Surtout, les frictions sur le marché du travail créées par les technologies frontalières d’aujourd’hui peuvent affecter des segments de la population qui étaient à l’abri de tels risques dans le passé. Pour éviter des perturbations majeures, les décideurs devraient se concentrer sur la fourniture d’une reconversion à grande échelle, pour doter les travailleurs de compétences à l’épreuve des robots et assurer la fluidité du marché du travail.
En orientant le déploiement de nouvelles technologies vers l’innovation améliorant le bien-être et en gérant les effets de la diffusion technologique sur le marché du travail, nous pouvons stimuler non seulement la productivité et les revenus, mais aussi la durée de vie, qui elle-même peut alimenter un PIB plus élevé.
Le calcul des effets probables de l’innovation améliorant le bien-être est un processus complexe. Dans notre propre évaluation, nous nous sommes appuyés sur des méthodes de quantification du bien-être développées par les économistes Charles Jones et Peter Klenow de l’Université de Stanford, ainsi que par d’autres dans le domaine croissant de la recherche sur le bonheur. En utilisant un modèle schématique d’aversion constante au risque comme référence, nous constatons que les États-Unis et l’Europe pourraient bénéficier de gains de bien-être grâce à l’IA et à d’autres technologies de pointe qui dépassent celles fournies par les ordinateurs et les formes d’automatisation antérieures au cours des dernières décennies. D’un autre côté, si la transition technologique n’est pas gérée correctement, les États-Unis et l’Europe pourraient connaître une croissance des revenus plus lente, une augmentation des inégalités et du chômage et des réductions des loisirs, de la santé et de la longévité.

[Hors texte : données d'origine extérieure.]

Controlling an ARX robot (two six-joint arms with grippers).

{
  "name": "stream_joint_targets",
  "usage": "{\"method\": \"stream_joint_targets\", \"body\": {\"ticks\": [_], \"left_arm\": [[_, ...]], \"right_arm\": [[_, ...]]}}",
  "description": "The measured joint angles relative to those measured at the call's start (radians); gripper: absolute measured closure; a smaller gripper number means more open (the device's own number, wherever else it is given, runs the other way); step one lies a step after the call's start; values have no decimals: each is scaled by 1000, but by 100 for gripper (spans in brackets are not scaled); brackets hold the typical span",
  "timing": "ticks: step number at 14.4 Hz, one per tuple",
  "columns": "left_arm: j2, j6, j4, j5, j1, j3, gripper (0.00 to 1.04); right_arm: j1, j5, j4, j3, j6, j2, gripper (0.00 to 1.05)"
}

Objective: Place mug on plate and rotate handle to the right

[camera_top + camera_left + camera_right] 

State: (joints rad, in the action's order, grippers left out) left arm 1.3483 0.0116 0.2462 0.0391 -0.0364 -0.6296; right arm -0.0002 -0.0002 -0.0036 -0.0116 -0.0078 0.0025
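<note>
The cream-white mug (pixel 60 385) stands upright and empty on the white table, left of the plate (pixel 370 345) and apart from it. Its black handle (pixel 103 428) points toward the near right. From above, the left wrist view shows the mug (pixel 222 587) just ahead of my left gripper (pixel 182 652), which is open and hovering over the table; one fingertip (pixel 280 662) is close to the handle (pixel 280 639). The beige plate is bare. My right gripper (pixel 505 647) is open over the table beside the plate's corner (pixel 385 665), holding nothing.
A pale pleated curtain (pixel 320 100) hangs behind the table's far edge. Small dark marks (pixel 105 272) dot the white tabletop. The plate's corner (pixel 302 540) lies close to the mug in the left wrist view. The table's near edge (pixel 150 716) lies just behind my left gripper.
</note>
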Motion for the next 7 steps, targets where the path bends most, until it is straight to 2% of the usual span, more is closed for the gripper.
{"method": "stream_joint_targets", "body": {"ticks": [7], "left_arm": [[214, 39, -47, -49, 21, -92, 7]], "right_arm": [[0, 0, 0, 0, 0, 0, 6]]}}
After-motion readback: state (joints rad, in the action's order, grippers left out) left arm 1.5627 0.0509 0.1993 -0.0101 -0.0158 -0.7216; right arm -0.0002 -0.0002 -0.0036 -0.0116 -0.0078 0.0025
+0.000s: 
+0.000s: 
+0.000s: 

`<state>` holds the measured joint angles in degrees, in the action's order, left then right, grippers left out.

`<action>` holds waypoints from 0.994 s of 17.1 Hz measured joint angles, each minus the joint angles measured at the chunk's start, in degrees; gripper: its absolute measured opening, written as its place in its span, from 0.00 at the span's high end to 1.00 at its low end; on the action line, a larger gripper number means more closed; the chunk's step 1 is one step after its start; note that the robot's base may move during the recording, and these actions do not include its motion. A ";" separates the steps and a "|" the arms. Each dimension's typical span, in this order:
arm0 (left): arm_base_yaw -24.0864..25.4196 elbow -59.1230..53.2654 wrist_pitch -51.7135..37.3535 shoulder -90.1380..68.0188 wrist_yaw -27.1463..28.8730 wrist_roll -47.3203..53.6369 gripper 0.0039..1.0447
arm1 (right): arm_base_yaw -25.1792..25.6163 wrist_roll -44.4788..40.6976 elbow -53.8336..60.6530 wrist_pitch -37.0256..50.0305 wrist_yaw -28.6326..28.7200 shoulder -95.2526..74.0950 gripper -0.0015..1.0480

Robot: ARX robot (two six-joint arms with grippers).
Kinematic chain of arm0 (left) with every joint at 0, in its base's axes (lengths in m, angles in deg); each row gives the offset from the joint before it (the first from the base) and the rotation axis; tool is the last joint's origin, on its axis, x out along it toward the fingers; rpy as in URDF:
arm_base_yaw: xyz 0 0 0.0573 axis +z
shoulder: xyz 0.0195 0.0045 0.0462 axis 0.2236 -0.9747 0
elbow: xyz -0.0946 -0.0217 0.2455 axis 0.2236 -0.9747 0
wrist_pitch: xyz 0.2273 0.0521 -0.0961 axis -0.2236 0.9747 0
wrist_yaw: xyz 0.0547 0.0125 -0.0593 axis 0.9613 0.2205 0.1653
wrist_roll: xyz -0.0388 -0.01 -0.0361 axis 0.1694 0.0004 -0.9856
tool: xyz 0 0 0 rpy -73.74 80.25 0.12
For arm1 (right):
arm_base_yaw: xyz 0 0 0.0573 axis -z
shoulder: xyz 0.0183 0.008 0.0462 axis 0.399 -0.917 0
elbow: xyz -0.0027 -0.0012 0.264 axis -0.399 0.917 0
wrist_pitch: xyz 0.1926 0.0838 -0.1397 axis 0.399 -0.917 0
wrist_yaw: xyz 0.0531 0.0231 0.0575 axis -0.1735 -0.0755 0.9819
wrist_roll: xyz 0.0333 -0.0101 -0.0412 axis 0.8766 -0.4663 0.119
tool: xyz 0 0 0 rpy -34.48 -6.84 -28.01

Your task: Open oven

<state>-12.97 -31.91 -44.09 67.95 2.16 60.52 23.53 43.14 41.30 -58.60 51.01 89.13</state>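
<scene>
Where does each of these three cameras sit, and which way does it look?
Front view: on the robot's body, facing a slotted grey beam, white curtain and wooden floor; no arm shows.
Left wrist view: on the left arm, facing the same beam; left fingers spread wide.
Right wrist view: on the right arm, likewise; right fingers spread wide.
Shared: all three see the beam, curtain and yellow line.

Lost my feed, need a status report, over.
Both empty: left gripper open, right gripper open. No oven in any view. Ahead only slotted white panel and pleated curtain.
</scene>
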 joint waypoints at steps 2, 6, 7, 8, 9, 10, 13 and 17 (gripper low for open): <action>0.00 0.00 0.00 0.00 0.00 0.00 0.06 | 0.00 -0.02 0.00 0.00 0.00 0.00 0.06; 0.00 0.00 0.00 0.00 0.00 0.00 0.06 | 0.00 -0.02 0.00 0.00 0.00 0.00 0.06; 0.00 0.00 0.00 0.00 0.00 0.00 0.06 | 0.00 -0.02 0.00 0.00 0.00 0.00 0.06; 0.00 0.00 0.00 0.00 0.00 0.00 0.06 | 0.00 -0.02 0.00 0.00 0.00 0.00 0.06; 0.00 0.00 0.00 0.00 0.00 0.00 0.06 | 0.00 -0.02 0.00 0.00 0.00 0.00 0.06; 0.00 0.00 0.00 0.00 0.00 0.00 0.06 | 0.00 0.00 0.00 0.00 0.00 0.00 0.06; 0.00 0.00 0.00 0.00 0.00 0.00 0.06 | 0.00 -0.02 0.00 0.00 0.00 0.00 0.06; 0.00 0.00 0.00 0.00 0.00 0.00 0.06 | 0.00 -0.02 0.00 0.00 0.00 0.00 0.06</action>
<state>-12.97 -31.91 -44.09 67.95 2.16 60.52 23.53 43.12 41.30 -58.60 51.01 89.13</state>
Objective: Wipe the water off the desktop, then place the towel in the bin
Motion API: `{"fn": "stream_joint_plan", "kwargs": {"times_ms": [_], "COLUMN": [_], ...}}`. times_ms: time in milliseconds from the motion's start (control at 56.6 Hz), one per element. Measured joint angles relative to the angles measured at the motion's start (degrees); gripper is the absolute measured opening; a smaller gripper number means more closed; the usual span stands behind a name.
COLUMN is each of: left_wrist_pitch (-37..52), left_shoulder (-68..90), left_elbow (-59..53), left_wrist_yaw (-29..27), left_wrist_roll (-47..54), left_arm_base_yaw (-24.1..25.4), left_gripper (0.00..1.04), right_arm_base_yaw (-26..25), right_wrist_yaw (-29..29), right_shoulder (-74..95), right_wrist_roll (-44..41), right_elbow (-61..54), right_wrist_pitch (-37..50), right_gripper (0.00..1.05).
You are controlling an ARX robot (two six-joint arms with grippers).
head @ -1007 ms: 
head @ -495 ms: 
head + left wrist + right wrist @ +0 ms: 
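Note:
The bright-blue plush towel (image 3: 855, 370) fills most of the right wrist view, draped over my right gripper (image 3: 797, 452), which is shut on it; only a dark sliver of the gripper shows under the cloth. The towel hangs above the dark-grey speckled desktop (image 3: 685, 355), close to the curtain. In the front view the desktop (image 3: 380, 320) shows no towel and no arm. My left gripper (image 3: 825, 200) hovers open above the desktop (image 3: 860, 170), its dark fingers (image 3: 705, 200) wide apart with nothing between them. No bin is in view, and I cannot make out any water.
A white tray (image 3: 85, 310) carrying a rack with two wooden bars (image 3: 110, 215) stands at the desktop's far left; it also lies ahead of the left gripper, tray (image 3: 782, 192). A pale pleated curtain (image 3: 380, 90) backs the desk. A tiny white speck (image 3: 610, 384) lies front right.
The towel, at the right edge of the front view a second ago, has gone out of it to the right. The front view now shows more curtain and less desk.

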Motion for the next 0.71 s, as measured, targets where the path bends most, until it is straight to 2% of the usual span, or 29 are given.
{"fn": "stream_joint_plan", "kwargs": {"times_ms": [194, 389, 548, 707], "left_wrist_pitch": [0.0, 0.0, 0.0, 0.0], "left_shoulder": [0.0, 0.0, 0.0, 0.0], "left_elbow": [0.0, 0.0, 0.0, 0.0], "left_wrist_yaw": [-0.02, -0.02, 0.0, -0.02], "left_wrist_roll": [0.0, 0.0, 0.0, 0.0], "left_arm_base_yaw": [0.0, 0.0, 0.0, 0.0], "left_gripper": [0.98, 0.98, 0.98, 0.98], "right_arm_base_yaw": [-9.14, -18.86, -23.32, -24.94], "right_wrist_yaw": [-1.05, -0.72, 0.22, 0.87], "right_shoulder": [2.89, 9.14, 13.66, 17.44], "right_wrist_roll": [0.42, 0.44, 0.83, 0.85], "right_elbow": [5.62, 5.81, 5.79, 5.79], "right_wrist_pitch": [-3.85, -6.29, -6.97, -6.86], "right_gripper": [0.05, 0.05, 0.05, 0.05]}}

Une conclusion révélatrice de notre recherche est que la menace pour les revenus et l’emploi est présente dans tous les scénarios probables, ce qui signifie qu’elle ne peut pas être rejetée ou ignorée. Si les effets négatifs prévisibles du passage à une économie du savoir automatisée ne sont pas pris en compte, de nombreux avantages potentiels pourraient être gaspillés. Les décideurs devraient se préparer à un effort de recyclage à l’échelle du GI Bill de 1944 aux États-Unis.
Entre autres choses, les gouvernements ont aujourd’hui un rôle essentiel à jouer en fournissant une éducation et en repensant les programmes afin de mettre l’accent sur les compétences techniques et la culture numérique. Ils peuvent également utiliser les dépenses publiques pour réduire les coûts d’innovation pour les entreprises et orienter le développement technologique vers des fins productives par le biais de l’approvisionnement et de l’ouverture des marchés.
Mais les chefs d’entreprise doivent également relever le défi. Si les entreprises adoptent une approche d’intérêt personnel éclairé en ce qui concerne l’IA et l’automatisation – ce que nous appelons la responsabilité sociale technologique »- elles peuvent apporter des avantages à la fois pour la société et leurs propres résultats. Après tout, les travailleurs plus productifs peuvent recevoir des salaires plus élevés, stimulant ainsi la demande de produits et de services. Pour saisir les avantages considérables des technologies numériques, de l’intelligence artificielle et de l’automatisation, nous devrons trouver un équilibre prudent, favorisant à la fois l’innovation et les compétences nécessaires pour exploiter tout ce qu’elle déclenche.